Write out the following listing in full, exactly as it reads.

•••••

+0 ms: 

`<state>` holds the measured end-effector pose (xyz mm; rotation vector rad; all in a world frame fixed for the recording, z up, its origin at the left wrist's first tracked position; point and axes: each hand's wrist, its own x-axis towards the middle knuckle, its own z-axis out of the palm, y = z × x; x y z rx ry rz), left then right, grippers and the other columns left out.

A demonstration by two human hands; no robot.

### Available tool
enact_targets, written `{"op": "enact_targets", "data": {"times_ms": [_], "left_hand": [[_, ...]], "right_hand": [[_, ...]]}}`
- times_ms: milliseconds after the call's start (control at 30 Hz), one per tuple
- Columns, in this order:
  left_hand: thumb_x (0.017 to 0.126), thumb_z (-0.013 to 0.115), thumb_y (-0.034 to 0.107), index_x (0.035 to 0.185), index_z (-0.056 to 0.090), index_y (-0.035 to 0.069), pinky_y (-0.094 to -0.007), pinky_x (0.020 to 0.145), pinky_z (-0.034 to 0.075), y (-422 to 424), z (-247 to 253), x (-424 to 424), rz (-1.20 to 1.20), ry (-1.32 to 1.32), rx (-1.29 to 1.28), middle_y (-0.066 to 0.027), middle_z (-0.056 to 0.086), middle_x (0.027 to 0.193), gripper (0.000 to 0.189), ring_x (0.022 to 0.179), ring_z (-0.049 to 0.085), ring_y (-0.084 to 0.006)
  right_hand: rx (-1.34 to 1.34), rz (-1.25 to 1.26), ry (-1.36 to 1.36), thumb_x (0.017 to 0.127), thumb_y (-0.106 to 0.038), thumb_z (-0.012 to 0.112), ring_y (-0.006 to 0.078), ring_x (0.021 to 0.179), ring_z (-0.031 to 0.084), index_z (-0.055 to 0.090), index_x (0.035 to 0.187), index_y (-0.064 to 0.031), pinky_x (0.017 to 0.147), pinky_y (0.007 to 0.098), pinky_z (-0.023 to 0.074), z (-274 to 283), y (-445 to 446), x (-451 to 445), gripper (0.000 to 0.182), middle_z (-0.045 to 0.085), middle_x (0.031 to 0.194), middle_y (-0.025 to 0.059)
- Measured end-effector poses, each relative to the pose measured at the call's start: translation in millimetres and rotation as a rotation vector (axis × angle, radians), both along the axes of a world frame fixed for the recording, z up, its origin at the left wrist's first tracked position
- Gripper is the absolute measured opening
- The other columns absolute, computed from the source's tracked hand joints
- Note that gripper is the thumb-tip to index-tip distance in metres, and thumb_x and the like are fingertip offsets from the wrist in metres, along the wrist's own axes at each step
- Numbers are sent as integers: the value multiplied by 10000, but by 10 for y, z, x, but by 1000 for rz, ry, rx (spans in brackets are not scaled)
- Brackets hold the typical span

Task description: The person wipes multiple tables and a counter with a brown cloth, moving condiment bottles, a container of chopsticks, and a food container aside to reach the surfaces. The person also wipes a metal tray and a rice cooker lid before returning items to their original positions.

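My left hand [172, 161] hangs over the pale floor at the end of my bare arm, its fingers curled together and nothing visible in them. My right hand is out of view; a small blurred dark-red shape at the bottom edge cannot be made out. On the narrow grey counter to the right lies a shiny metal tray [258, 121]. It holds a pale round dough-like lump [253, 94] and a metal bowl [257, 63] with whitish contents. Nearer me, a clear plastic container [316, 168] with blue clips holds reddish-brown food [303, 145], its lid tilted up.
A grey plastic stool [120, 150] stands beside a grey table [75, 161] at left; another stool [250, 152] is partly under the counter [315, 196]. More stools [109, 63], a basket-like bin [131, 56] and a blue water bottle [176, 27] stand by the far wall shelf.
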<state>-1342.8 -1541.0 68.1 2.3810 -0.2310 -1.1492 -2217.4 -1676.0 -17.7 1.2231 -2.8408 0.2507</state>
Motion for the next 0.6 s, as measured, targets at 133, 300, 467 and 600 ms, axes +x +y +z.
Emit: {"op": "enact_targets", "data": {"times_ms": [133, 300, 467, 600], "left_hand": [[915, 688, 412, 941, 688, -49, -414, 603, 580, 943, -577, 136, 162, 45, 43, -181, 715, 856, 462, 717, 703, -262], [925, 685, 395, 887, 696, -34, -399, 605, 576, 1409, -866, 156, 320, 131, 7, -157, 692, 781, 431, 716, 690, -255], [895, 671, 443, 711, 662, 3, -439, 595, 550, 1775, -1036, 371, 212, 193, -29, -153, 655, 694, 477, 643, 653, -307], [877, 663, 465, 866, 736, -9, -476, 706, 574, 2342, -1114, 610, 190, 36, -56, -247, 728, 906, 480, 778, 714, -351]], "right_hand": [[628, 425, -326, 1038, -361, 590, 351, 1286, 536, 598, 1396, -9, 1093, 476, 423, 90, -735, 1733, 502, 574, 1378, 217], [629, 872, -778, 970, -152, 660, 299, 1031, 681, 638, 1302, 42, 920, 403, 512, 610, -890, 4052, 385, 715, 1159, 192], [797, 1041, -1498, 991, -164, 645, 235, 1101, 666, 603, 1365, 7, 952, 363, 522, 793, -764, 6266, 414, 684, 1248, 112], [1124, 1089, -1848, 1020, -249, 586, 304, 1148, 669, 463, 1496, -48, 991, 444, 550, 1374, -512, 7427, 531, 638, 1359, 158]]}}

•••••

== Result ==
+0 ms: 

`<state>` holds the measured end-effector pose (xyz mm; rotation vector rad; all in a world frame fixed for the recording, z up, its origin at the left wrist's first tracked position; point and axes: each hand's wrist, its own x-axis towards the middle knuckle, its own z-axis out of the palm, y = z × x; x y z rx ry rz), left then right, grippers and the other columns left out.

A demonstration by two human hands; no robot.

### Available tool
enact_targets, written `{"op": "enact_targets", "data": {"times_ms": [_], "left_hand": [[_, ...]], "right_hand": [[_, ...]]}}`
- times_ms: milliseconds after the call's start (control at 30 Hz), one per tuple
- Columns, in this order:
  left_hand: thumb_x (0.017 to 0.126), thumb_z (-0.013 to 0.115), thumb_y (-0.034 to 0.107), index_x (0.035 to 0.185), index_z (-0.056 to 0.090), index_y (-0.035 to 0.069), pinky_y (-0.094 to -0.007), pinky_x (0.020 to 0.145), pinky_z (-0.034 to 0.075), y (-422 to 424), z (-247 to 253), x (-424 to 424), rz (-1.20 to 1.20), ry (-1.32 to 1.32), rx (-1.29 to 1.28), middle_y (-0.066 to 0.027), middle_z (-0.056 to 0.086), middle_x (0.027 to 0.193), gripper (0.000 to 0.189), ring_x (0.022 to 0.179), ring_z (-0.049 to 0.085), ring_y (-0.084 to 0.006)
  right_hand: rx (-1.34 to 1.34), rz (-1.25 to 1.26), ry (-1.36 to 1.36), thumb_x (0.017 to 0.127), thumb_y (-0.106 to 0.038), thumb_z (-0.012 to 0.112), ring_y (-0.006 to 0.078), ring_x (0.021 to 0.179), ring_z (-0.031 to 0.084), index_z (-0.055 to 0.090), index_x (0.035 to 0.187), index_y (-0.064 to 0.031), pinky_x (0.017 to 0.147), pinky_y (0.007 to 0.098), pinky_z (-0.023 to 0.074), z (-274 to 283), y (-445 to 446), x (-451 to 445), gripper (0.000 to 0.182), middle_z (-0.045 to 0.085), middle_x (0.031 to 0.194), middle_y (-0.025 to 0.059)
- Measured end-effector poses, each relative to the pose measured at the call's start: translation in millimetres and rotation as a rotation vector (axis × angle, radians), both along the axes of a world frame fixed for the recording, z up, its origin at the left wrist's first tracked position
- Gripper is the absolute measured opening
- The other columns absolute, computed from the source's tracked hand joints
- Note that gripper is the thumb-tip to index-tip distance in metres, and thumb_x and the like are fingertip offsets from the wrist in metres, along the wrist's own axes at each step
- Numbers are sent as integers: the value multiplied by 10000, but by 10 for y, z, x, but by 1000 for rz, ry, rx (spans in brackets are not scaled)
- Brackets hold the typical span

Task description: The person wipes multiple tables and a counter with a brown cloth, moving condiment bottles, a container of chopsticks, and a food container aside to reach the surfaces. The person also wipes a metal tray and a rice cooker lid before returning items to their original positions.

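My left hand [172, 161] hangs over the pale floor at the end of my bare arm, its fingers curled together and nothing visible in them. My right hand is out of view; a small blurred dark-red shape at the bottom edge cannot be made out. On the narrow grey counter to the right lies a shiny metal tray [258, 121]. It holds a pale round dough-like lump [253, 94] and a metal bowl [257, 63] with whitish contents. Nearer me, a clear plastic container [316, 168] with blue clips holds reddish-brown food [303, 145], its lid tilted up.
A grey plastic stool [120, 150] stands beside a grey table [75, 161] at left; another stool [250, 152] is partly under the counter [315, 196]. More stools [109, 63], a basket-like bin [131, 56] and a blue water bottle [176, 27] stand by the far wall shelf.
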<state>-1342.8 -1541.0 68.1 2.3810 -0.2310 -1.1492 -2217.4 -1676.0 -17.7 1.2231 -2.8408 0.2507</state>
Motion for the next 0.6 s, as measured, targets at 133, 300, 467 and 600 ms, axes +x +y +z.
Emit: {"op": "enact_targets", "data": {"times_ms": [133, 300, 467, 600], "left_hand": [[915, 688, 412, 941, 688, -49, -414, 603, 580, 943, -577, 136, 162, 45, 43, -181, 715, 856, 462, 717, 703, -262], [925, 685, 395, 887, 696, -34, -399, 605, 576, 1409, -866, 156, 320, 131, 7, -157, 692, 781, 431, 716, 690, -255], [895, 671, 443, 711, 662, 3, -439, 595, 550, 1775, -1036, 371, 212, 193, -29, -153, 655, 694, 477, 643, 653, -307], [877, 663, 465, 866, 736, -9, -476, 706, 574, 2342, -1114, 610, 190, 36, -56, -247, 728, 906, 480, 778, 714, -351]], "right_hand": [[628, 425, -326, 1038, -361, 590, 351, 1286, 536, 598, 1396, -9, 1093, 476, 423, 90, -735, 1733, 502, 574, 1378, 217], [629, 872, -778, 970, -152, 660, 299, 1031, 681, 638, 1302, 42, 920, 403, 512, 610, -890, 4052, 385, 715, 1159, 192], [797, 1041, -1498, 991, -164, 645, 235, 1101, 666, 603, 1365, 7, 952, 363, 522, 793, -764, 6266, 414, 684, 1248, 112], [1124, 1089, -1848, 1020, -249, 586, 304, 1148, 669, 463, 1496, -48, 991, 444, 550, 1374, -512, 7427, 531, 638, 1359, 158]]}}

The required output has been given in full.